Task prompt -
Once the line with "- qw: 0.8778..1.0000" is found in the entries below, print it and each following line exactly, stopping after the line with "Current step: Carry"; print nothing else.

Dataset -
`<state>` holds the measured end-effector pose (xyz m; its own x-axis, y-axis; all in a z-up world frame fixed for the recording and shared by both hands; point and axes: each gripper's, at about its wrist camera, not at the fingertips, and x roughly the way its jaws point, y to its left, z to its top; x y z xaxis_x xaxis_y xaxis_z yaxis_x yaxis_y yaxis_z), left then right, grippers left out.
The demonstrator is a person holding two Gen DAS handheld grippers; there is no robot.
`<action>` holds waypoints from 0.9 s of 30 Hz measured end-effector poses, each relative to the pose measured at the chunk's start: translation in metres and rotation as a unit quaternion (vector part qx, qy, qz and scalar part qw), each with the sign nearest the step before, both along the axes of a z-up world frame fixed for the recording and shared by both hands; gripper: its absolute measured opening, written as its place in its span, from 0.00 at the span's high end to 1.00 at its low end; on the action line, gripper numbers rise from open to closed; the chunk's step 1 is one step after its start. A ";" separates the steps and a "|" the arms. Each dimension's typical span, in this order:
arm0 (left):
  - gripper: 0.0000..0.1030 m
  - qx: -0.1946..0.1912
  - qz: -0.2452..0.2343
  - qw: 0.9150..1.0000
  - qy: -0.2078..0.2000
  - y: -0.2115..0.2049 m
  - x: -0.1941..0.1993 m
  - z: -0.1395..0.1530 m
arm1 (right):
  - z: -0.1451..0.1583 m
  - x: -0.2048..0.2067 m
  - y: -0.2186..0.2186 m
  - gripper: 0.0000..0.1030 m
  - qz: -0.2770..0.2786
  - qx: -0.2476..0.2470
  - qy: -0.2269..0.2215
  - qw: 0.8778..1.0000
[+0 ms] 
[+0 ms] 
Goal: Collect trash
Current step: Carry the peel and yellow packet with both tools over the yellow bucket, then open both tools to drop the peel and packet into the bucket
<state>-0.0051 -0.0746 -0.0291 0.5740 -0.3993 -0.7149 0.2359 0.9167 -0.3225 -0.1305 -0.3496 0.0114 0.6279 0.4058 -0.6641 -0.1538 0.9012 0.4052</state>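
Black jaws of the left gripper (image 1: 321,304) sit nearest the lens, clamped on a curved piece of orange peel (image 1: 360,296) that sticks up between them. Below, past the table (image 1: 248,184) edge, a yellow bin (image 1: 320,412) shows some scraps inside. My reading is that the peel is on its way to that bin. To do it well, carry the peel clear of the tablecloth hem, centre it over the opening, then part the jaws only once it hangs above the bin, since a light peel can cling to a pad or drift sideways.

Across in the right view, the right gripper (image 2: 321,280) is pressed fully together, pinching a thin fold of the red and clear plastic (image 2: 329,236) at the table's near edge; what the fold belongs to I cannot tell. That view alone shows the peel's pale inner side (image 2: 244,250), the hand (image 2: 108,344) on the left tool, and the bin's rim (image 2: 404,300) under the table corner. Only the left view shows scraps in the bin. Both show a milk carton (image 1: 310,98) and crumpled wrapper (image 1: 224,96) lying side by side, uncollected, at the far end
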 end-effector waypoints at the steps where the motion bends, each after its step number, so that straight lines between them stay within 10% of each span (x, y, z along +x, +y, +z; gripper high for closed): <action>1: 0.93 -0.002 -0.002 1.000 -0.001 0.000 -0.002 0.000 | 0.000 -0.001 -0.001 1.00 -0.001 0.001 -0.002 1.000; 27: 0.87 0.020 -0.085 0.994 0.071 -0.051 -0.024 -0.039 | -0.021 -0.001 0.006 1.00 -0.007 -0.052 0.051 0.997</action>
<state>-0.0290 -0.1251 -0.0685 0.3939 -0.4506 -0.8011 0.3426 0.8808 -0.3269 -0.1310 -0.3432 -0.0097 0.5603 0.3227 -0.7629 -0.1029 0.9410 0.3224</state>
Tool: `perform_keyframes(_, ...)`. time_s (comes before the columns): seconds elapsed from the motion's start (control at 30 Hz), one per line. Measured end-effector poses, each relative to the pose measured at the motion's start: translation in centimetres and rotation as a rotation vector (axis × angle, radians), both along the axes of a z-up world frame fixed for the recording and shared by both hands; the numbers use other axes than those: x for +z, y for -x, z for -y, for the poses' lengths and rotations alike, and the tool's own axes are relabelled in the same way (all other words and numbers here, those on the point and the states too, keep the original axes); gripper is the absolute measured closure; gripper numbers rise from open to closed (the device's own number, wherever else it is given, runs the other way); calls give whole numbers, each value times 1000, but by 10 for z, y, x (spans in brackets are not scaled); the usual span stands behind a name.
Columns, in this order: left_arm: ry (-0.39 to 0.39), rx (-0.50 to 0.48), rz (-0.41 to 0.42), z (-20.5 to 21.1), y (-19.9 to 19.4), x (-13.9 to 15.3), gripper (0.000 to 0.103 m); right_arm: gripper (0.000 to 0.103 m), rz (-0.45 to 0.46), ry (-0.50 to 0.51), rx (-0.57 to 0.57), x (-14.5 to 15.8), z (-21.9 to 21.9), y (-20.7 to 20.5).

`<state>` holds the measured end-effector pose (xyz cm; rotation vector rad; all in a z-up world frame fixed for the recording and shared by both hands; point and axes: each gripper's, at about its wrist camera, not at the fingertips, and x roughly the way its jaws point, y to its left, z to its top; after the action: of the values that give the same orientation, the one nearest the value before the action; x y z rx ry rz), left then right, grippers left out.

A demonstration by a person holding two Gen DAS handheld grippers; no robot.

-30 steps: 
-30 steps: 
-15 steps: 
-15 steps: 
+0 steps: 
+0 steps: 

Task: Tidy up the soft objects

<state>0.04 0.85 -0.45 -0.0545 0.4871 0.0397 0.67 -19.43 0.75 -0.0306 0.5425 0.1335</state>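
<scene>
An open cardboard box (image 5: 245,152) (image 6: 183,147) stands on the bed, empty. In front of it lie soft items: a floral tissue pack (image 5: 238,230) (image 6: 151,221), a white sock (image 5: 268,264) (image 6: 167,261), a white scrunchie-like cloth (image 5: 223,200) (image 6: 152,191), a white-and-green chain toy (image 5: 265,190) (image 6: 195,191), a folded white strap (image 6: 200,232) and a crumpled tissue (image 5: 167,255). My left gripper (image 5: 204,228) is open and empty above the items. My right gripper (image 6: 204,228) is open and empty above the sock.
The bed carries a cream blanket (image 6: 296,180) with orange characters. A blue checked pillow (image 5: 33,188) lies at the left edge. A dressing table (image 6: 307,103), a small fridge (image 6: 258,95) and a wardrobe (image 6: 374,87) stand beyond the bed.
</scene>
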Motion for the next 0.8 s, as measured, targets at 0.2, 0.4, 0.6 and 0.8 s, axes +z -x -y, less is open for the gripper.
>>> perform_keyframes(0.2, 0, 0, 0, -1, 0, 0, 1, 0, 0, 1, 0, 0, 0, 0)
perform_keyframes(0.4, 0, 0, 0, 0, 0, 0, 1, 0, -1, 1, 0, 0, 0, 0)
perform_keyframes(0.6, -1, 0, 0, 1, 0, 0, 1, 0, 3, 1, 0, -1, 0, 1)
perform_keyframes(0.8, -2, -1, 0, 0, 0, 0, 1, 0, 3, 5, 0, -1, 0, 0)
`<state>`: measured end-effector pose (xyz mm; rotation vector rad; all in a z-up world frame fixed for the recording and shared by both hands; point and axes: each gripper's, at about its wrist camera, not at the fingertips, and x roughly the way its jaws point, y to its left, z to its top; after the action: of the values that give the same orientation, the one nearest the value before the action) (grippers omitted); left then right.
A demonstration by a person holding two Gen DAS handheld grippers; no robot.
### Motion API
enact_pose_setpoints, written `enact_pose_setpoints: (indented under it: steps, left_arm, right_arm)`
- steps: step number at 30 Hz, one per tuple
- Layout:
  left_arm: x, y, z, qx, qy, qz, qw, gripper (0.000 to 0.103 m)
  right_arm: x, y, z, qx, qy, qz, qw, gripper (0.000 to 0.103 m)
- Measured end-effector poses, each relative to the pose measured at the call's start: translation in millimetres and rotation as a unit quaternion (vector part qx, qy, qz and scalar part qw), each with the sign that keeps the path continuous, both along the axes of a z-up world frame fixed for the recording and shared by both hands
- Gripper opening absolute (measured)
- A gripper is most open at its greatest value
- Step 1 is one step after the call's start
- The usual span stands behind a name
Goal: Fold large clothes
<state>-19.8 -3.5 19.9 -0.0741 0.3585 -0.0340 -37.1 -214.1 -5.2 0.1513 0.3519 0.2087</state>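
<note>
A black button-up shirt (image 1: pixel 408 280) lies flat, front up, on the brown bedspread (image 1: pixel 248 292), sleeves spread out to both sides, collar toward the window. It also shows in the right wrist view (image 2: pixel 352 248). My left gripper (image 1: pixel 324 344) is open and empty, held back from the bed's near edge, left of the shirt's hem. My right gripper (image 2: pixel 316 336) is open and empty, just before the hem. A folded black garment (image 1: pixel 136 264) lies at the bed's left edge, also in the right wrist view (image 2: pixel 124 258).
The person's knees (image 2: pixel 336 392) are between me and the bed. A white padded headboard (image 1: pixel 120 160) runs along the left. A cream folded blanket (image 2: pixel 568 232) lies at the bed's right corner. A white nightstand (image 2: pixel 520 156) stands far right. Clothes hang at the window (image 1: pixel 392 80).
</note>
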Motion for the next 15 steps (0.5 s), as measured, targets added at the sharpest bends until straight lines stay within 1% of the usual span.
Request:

Finished exercise -
  - qw: 0.8778..1.0000
[+0 ms] 
[+0 ms] 
Goal: Collect trash
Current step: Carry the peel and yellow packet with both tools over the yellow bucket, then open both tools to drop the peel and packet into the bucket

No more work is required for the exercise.